▶ **What the exercise asks**
Exclude the pictures, then repeat the remaining data exactly.

▶ **Data extract**

▶

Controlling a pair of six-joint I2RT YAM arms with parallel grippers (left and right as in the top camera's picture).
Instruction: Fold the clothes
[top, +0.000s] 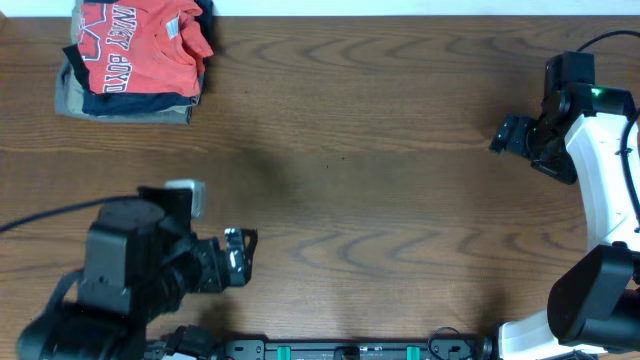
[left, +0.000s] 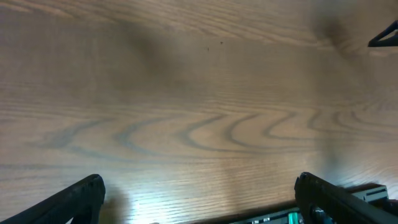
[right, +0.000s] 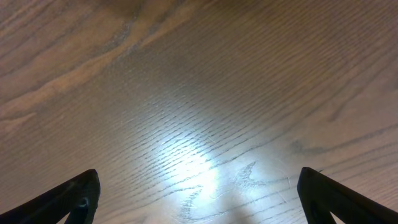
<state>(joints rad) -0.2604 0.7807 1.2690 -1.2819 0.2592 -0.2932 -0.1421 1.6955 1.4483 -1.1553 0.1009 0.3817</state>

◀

▶ **The completed task**
Controlling a pair of six-joint I2RT YAM arms with parallel grippers (left and right as in the top camera's picture).
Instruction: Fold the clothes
[top, +0.000s] 
[left, +0.000s] 
[right, +0.000s] 
<state>(joints rad) -0.2604 0.7807 1.2690 -1.2819 0.2592 -0.2932 -0.1421 1.6955 1.4483 -1.1553 0.1009 0.3817</state>

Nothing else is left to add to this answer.